On the other hand, the large multinational energy companies and state-owned petroleum companies such as Chinas three oil enterprises (CNOOC), (CNPC), Petro-Chine, Norways Stanoil, Koreas KOGAS, Japans JACOS, and others that have invested heavily into Canada’s oil and gas industry, need this pipeline.

Oddly, Alberta lobbied relentlessly to abandon Canadian Petro-Can’s Canadian oil investments, to do a complete turnaround, and sell their oil fields and tar sands to other countries and American oil companies. Clearly, there are too many foreign investors involved in Western Canada’s natural gas and heavy crude oil extractions. And, more foreign nations want in, because it has the potential to create many jobs back home by securing raw product for their huge refineries.

To be blunt, countries become deeply in debt, such as Canada and Untied States, when they sell complete control of their oil and gas reserves to large companies or to, incredibly enough, other countries.
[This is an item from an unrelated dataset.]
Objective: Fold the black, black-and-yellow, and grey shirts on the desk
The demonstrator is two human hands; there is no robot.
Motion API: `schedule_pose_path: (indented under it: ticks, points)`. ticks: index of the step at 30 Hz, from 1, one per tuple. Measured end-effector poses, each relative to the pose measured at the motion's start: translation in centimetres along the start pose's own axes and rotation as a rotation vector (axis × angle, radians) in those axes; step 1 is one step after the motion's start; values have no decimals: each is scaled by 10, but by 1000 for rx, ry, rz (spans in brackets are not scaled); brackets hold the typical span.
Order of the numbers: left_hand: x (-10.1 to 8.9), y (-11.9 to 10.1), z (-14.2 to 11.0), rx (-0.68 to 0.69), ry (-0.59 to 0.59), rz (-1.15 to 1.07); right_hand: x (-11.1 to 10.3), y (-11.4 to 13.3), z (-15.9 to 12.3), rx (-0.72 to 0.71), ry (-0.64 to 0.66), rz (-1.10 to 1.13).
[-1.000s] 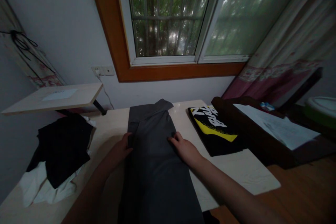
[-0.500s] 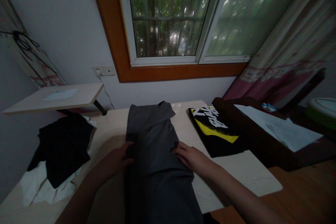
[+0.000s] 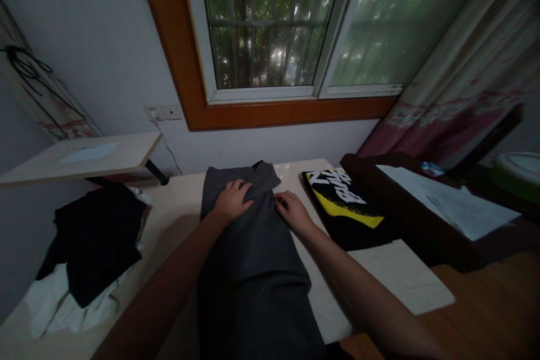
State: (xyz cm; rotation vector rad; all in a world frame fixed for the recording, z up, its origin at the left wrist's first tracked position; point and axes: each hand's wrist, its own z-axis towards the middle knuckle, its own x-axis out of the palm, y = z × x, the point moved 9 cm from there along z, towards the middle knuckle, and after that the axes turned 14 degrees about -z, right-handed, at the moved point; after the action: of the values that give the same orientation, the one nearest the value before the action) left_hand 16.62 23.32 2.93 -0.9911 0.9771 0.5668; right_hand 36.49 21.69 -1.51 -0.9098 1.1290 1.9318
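Note:
A pair of dark grey trousers (image 3: 257, 259), folded lengthwise, lies over the table with its far end toward the window and its near end running out of view at the bottom. Spread flat on the cloth near that far end is my left hand (image 3: 232, 199), its fingers apart. My right hand (image 3: 293, 211) pinches the right edge of the trousers, level with a crease below the pointed flap of fabric. Part of the thumb is hidden there.
To the right lies a folded black shirt (image 3: 341, 197) with white lettering and a yellow band. Crumpled black cloth (image 3: 97, 236) and white cloth (image 3: 80, 306) sit at the left, beneath a raised shelf (image 3: 93, 152). A dark chest with paper (image 3: 447, 202) stands beyond the table's right side.
My left hand has moved from the left edge onto the top of the trousers, farther away. The right hand has slid up along the right edge toward the far end.

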Motion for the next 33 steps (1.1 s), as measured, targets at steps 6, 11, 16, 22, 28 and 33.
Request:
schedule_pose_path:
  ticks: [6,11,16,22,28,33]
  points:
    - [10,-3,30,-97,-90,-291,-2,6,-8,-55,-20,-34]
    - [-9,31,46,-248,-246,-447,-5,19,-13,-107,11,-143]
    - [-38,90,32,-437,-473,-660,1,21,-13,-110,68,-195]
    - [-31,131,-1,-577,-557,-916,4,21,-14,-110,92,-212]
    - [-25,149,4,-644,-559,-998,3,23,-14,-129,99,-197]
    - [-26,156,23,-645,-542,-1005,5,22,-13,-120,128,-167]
The small oil and natural gas royalties are nothing compared to the huge amount of money to be made in selling and processing fossil fuels.
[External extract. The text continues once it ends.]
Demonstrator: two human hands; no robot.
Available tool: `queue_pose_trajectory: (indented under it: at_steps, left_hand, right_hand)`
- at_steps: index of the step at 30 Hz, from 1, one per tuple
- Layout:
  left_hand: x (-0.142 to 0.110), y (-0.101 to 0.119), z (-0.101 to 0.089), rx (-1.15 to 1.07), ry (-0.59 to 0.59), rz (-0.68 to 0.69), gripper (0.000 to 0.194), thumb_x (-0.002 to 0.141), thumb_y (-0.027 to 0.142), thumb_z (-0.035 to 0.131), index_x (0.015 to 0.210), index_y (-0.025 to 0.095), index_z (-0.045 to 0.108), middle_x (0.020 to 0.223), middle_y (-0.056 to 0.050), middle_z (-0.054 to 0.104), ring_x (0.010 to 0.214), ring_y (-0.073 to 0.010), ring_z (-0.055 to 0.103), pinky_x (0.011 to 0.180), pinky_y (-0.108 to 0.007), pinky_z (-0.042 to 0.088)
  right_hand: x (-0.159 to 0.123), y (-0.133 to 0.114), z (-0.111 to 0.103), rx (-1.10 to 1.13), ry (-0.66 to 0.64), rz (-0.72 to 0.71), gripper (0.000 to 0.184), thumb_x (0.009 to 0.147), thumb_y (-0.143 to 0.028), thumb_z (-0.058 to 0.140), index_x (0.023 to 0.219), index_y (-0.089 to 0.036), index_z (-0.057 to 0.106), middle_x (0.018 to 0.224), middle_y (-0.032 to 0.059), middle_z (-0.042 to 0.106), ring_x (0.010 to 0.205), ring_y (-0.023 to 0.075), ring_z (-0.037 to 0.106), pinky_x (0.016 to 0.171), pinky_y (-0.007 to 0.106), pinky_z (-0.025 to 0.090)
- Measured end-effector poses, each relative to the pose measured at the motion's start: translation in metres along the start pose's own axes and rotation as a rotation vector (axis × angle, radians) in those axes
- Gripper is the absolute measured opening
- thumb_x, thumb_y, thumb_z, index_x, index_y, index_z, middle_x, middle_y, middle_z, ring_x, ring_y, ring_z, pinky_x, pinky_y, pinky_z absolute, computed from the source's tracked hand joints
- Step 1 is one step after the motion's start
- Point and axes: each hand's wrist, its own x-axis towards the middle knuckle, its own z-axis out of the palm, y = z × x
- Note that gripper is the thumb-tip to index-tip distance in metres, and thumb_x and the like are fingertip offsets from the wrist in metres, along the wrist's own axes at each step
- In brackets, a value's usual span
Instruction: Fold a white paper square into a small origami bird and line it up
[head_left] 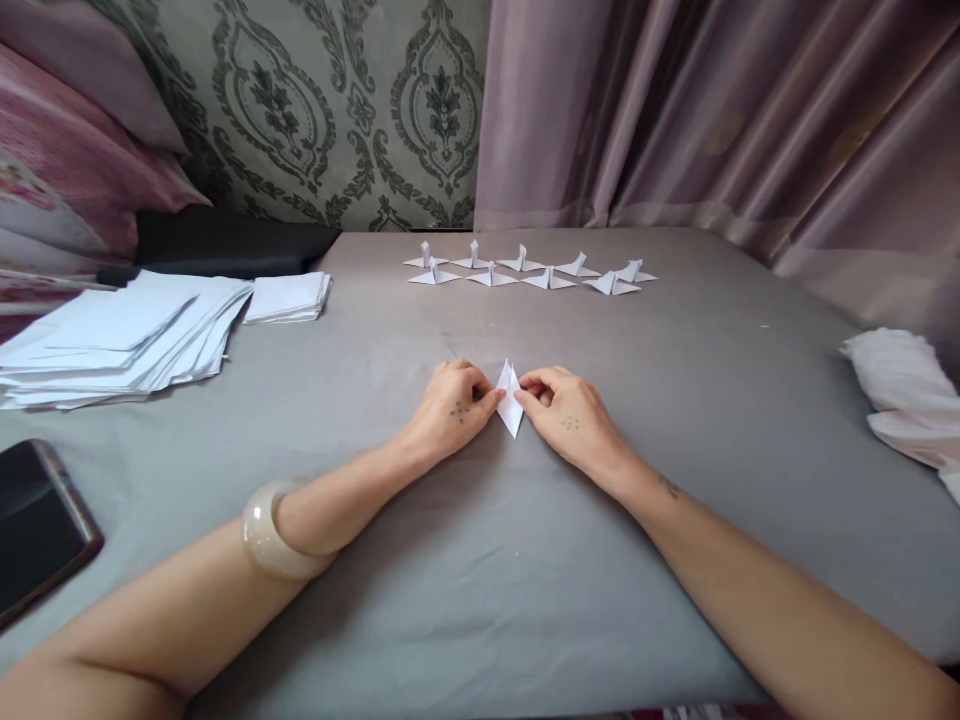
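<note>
A small piece of white folded paper, shaped like a narrow diamond with a slit at its far tip, is held just above or on the grey cloth in the middle. My left hand pinches its left edge between thumb and fingers. From the other side, my right hand grips the right edge the same way, thumb on top. Beyond my hands stand several folded paper cranes in two rows, wings spread.
At the left lie a large stack of white paper sheets and a smaller stack of paper squares. A phone rests at the near left. Crumpled white material lies at the right edge. Purple curtains hang behind.
</note>
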Motion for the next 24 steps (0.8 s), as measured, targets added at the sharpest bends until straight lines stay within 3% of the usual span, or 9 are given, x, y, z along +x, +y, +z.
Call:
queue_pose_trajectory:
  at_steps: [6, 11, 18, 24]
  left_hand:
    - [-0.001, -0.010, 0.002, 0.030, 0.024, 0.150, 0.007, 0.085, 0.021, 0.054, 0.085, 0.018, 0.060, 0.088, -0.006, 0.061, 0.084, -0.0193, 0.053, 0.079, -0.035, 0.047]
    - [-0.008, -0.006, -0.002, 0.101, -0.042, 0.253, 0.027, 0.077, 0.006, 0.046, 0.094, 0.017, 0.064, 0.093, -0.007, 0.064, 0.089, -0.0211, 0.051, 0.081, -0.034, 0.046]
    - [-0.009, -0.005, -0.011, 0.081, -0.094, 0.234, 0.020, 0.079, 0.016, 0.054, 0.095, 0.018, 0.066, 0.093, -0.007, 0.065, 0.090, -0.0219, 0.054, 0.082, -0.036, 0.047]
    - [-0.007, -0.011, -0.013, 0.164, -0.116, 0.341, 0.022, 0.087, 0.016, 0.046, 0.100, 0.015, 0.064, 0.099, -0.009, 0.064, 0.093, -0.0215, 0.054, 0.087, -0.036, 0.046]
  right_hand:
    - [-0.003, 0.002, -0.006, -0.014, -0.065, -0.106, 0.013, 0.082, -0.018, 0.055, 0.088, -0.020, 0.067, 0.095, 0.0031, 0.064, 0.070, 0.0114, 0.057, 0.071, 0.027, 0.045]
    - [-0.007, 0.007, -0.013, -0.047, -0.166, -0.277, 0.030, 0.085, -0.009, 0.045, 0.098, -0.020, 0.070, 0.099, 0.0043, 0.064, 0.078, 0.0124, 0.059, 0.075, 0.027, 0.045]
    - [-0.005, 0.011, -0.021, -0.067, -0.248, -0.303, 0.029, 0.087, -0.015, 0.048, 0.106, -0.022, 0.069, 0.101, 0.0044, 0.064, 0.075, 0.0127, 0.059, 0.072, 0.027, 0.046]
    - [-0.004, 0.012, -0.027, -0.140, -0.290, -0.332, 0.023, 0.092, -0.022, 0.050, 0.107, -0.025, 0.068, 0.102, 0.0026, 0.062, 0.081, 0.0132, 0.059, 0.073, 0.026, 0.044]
Norway, for example, recently became the world’s richest country, and the country Russia, owns the largest oil company in the world, by simply keeping ownership of their undeveloped oil that everyone wants.
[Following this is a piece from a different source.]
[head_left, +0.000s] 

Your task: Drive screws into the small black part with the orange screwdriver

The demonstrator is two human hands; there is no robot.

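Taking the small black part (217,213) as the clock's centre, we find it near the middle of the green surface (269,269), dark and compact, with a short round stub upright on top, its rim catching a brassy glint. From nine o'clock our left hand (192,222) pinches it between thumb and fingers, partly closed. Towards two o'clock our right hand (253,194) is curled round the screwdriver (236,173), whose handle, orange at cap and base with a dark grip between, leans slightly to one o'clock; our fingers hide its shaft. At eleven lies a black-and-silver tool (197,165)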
Ottawa is finally stepping in to stop the free for all, and probably the priciest law in Canada’s political history was the abolition of the Foreign Investment Review Agency 25 years ago.

Apparently, British Columbia’s biggest reward from Enbridge’s pipeline might come from media mogul Dave Black's multi-billion dollar Northern Gateway refinery proposal on the West Coast.

Black has no oil experience, no personal money, and no investors; however nevertheless, he still wants to build a very expensive plant, to compete in a highly competitive oil refinery industry, far away from any oil industrial hub.

Black's refinery will be competing against the most richest countries and companies in the world is unbelievable to put it politely.

As for Enbridge’s proposal obviously this pipeline is far more important to Alberta, foreign Nations, oil companies, than to vast majority of British Columbia voters.